• **Action item**:
From the entries that follow, reproduce exactly and only the lines from the line with "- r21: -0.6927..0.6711" to the line with "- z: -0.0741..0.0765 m", endpoints included.

-------

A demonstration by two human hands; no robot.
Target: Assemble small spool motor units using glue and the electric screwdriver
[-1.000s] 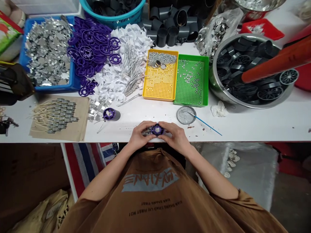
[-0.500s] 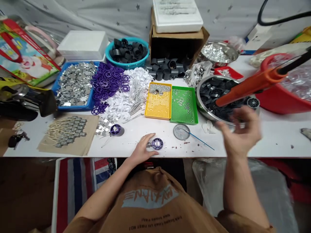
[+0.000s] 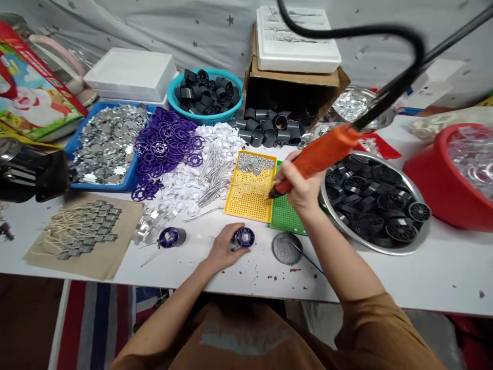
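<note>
My left hand [image 3: 224,248] rests on the table with thumb and fingers around a small dark cylinder with a purple spoked top [image 3: 245,237]. In my right hand [image 3: 302,187] is an orange electric screwdriver [image 3: 325,150], its cable rising to the upper right. The dark tip points down at the yellow perforated tray [image 3: 246,209], which holds small screws and a few round metal discs. Partly behind my right forearm lies a green perforated tray [image 3: 284,222]. A second purple-topped cylinder [image 3: 172,237] stands left of my left hand.
A round grey dish [image 3: 287,248] with a blue stick sits near my right forearm. Right of it stands a metal bowl [image 3: 421,241] of black wheel-like parts. Purple rings [image 3: 165,146], white pieces [image 3: 215,136] and a blue tray [image 3: 133,182] of metal plates lie left.
My right hand has taken hold of the hanging electric screwdriver and brought it left and down over the yellow tray. My left hand stays at the cylinder. The camera view has shifted.
</note>
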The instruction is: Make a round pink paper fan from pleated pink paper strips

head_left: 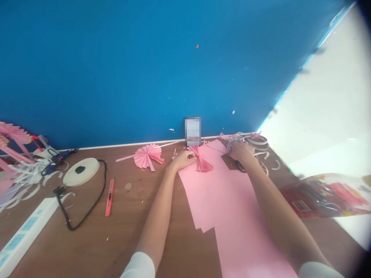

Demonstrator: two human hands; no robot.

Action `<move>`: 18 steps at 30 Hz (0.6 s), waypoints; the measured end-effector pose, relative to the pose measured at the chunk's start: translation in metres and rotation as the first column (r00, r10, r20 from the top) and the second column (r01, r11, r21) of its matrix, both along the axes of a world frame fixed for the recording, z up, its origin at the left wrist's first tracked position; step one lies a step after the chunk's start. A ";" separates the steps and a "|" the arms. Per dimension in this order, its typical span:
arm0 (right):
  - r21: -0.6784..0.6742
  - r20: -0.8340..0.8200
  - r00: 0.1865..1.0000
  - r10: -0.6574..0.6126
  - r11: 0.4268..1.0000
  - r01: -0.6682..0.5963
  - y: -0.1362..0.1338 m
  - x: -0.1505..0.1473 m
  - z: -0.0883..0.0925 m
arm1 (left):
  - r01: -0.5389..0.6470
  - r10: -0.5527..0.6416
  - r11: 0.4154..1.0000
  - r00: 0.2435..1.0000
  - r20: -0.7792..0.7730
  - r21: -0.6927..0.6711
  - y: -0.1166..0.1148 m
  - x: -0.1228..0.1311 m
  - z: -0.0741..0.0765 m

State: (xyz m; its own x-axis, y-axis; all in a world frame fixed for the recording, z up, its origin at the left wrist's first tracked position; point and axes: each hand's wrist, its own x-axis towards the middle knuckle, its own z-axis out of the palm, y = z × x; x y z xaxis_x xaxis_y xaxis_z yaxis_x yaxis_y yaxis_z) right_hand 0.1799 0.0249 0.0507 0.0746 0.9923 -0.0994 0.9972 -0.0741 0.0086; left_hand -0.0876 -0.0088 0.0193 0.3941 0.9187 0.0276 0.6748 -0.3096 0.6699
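Note:
My left hand (183, 159) is closed in a pinch on the middle of a pleated pink paper fan (203, 159) that lies on the top of several pink paper sheets (232, 208). My right hand (240, 151) rests fingers down at the far right of the sheets, among curled white paper strips (255, 142). A dark scissor handle (240, 166) shows just under its wrist; whether the fingers grip anything is hidden. A second finished pink fan (147, 155) lies on the brown table (130, 216) to the left.
An orange utility knife (109, 197), a white tape roll (81, 171), a glue gun (59, 156) with a black cord (87, 210) and a white power strip (26, 227) lie at the left. More pink fans (13, 135) are at the far left. A red packet (324, 195) lies at the right.

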 end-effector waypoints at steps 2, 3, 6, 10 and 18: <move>-0.013 -0.050 0.999 0.022 1.000 -0.023 0.001 0.001 0.001 | -0.003 0.003 1.000 1.000 0.003 0.003 0.000 0.000 0.001; -0.020 -0.085 0.996 0.034 0.999 -0.036 0.002 0.001 0.002 | -0.004 0.004 1.000 1.000 0.009 0.008 0.000 -0.001 0.001; 0.036 -0.188 0.981 0.047 0.998 -0.041 0.003 0.001 0.008 | -0.004 0.004 1.000 0.999 0.032 0.011 0.000 -0.002 0.003; 0.172 -0.338 0.936 0.100 0.984 -0.042 0.005 0.002 0.014 | -0.014 0.014 1.000 0.999 0.047 0.013 -0.002 -0.001 0.003; -0.022 -0.530 0.845 0.077 0.994 -0.104 0.011 0.003 0.005 | -0.031 0.032 0.999 0.998 0.057 -0.028 0.001 -0.004 0.004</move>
State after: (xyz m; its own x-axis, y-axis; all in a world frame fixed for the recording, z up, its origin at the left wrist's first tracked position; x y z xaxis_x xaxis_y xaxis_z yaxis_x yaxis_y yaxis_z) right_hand 0.1829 0.0364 0.0561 -0.0927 0.9849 -0.1461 0.8544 0.0034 -0.5196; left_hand -0.0912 -0.0081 0.0237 0.3632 0.9314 0.0244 0.6441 -0.2699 0.7157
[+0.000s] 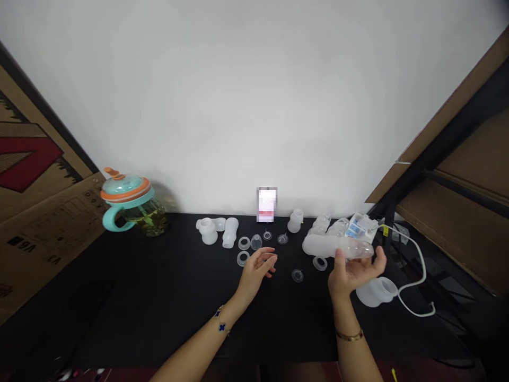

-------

• **Written solution**:
  - r21: -0.6927..0.6711
  - y: -0.1166..0.1148 m
  - x: -0.1228..0.1311 m
  - z: -0.0741..0.0765 m

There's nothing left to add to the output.